• _MATERIAL FOR THE TASK_:
=== Section Start ===

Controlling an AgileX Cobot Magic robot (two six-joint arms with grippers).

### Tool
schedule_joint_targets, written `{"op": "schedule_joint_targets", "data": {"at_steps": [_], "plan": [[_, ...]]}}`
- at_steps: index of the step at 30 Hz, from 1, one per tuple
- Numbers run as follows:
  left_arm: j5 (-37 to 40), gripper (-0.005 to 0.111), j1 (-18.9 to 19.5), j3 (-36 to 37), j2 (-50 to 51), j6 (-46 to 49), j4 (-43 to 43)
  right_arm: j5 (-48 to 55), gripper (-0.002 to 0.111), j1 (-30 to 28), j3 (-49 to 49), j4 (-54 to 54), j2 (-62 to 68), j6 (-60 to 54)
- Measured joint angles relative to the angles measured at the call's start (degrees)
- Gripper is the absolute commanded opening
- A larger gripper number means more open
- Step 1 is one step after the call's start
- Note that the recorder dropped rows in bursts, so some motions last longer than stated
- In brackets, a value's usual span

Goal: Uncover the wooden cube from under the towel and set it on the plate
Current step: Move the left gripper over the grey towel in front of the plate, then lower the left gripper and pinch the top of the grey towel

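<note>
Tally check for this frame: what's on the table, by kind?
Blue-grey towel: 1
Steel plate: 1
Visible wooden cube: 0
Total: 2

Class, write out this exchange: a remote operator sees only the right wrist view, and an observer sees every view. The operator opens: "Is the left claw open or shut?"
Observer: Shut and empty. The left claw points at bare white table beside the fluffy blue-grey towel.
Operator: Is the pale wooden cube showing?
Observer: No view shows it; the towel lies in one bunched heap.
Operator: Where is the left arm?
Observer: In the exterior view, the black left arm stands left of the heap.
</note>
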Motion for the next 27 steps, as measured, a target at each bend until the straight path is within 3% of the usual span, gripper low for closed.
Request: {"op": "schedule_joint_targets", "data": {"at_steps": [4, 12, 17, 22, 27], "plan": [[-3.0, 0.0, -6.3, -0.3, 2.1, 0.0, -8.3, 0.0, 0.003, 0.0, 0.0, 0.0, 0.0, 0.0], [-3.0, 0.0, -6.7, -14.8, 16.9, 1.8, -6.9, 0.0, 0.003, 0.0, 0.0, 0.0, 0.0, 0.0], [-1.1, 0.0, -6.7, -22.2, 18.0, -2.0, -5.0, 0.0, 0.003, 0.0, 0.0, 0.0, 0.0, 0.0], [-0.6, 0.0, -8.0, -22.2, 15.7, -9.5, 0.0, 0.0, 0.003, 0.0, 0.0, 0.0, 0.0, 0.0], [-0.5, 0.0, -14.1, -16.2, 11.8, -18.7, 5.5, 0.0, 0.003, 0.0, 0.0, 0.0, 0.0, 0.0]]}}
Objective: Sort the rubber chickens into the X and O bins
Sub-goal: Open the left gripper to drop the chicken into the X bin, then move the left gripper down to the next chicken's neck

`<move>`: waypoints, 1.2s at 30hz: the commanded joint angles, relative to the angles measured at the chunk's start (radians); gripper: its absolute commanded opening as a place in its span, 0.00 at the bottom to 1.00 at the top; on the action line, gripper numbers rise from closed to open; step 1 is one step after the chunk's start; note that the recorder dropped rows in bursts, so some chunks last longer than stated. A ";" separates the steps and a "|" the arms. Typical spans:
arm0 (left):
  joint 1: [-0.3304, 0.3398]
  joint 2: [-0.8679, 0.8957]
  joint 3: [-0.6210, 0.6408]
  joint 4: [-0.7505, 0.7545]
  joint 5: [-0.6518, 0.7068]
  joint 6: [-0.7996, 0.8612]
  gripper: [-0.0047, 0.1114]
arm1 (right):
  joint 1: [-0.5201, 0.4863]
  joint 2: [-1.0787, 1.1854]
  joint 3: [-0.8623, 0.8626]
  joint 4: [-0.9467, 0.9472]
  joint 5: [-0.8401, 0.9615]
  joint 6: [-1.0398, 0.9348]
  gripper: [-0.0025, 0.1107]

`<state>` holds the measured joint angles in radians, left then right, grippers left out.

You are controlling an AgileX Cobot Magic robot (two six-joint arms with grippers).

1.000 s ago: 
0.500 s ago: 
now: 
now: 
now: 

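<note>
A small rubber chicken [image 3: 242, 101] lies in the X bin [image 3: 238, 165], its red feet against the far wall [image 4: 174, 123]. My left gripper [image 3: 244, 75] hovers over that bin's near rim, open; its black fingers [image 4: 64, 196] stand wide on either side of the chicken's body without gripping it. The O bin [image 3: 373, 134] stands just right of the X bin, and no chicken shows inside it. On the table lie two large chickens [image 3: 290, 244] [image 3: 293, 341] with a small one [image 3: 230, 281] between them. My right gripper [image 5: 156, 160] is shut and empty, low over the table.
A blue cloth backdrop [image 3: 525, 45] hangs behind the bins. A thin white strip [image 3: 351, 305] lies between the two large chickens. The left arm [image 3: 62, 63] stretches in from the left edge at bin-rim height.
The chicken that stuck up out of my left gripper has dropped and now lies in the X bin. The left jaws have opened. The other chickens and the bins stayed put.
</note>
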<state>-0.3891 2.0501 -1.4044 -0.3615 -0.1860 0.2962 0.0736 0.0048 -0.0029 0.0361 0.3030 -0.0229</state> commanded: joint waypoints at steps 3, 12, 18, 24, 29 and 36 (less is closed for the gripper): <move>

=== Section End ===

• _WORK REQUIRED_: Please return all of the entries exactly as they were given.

• _FINAL ANSWER_:
Controlling an AgileX Cobot Magic robot (two six-joint arms with grippers).

### Tool
schedule_joint_targets, written `{"op": "schedule_joint_targets", "data": {"at_steps": [_], "plan": [[_, ...]]}}`
- at_steps: index of the step at 30 Hz, from 1, one per tuple
- Numbers run as follows:
  left_arm: j5 (-37 to 40), gripper (-0.005 to 0.111), j1 (-18.9 to 19.5), j3 (-36 to 37), j2 (-50 to 51), j6 (-46 to 49), j4 (-43 to 43)
  right_arm: j5 (-48 to 55), gripper (-0.002 to 0.111), j1 (-30 to 28), j3 (-49 to 49), j4 (-54 to 54), j2 (-62 to 68), j6 (-60 to 54)
- Measured joint angles relative to the angles measured at the call's start (degrees)
- Gripper is the absolute commanded opening
- A larger gripper number means more open
- Step 1 is one step after the call's start
- Note that the recorder dropped rows in bursts, so some motions last longer than stated
- In brackets, a value's usual span

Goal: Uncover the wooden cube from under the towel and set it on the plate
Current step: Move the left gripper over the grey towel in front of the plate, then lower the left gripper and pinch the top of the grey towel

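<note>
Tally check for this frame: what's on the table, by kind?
Blue-grey towel: 1
Steel plate: 1
Visible wooden cube: 0
Total: 2

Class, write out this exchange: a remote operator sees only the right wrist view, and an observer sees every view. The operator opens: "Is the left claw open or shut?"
Observer: Shut and empty. The left claw points at bare white table beside the fluffy blue-grey towel.
Operator: Is the pale wooden cube showing?
Observer: No view shows it; the towel lies in one bunched heap.
Operator: Where is the left arm?
Observer: In the exterior view, the black left arm stands left of the heap.
</note>
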Motion for the next 27 steps, as measured, a target at each bend until the straight path is within 3% of the usual span, gripper low for closed.
Request: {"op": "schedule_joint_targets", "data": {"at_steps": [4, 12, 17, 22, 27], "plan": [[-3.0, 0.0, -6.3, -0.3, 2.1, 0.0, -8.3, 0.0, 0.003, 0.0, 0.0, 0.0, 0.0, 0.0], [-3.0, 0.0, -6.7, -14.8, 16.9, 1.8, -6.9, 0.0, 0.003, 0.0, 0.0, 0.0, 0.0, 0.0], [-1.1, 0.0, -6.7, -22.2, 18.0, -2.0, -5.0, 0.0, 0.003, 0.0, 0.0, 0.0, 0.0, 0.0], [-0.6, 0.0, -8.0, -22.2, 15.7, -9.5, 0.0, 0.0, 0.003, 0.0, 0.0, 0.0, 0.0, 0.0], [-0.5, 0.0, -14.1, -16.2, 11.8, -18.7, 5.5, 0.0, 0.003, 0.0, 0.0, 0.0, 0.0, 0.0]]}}
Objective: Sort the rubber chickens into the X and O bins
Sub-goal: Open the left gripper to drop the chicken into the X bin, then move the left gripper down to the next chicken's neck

`<move>`: waypoints, 1.2s at 30hz: the commanded joint angles, relative to the angles measured at the chunk's start (radians); gripper: its absolute commanded opening as a place in its span, 0.00 at the bottom to 1.00 at the top; on the action line, gripper numbers rise from closed to open; step 1 is one step after the chunk's start; note that the recorder dropped rows in bursts, so some chunks last longer than stated. A ";" separates the steps and a "|" the arms. Typical spans:
arm0 (left):
  joint 1: [-0.3304, 0.3398]
  joint 2: [-0.8679, 0.8957]
  joint 3: [-0.6210, 0.6408]
  joint 4: [-0.7505, 0.7545]
  joint 5: [-0.6518, 0.7068]
  joint 6: [-0.7996, 0.8612]
  gripper: [-0.0047, 0.1114]
arm1 (right):
  joint 1: [-0.5201, 0.4863]
  joint 2: [-1.0787, 1.1854]
  joint 3: [-0.8623, 0.8626]
  joint 4: [-0.9467, 0.9472]
  joint 5: [-0.8401, 0.9615]
  joint 6: [-1.0398, 0.9348]
  gripper: [-0.0025, 0.1107]

`<state>` holds the measured joint angles in radians, left then right, grippers left out.

You are controlling an AgileX Cobot Magic robot (two six-joint arms with grippers).

1.000 s ago: 
0.500 s ago: 
now: 
now: 
now: 

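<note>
A small rubber chicken [image 3: 242, 101] lies in the X bin [image 3: 238, 165], its red feet against the far wall [image 4: 174, 123]. My left gripper [image 3: 244, 75] hovers over that bin's near rim, open; its black fingers [image 4: 64, 196] stand wide on either side of the chicken's body without gripping it. The O bin [image 3: 373, 134] stands just right of the X bin, and no chicken shows inside it. On the table lie two large chickens [image 3: 290, 244] [image 3: 293, 341] with a small one [image 3: 230, 281] between them. My right gripper [image 5: 156, 160] is shut and empty, low over the table.
A blue cloth backdrop [image 3: 525, 45] hangs behind the bins. A thin white strip [image 3: 351, 305] lies between the two large chickens. The left arm [image 3: 62, 63] stretches in from the left edge at bin-rim height.
The chicken that stuck up out of my left gripper has dropped and now lies in the X bin. The left jaws have opened. The other chickens and the bins stayed put.
</note>
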<state>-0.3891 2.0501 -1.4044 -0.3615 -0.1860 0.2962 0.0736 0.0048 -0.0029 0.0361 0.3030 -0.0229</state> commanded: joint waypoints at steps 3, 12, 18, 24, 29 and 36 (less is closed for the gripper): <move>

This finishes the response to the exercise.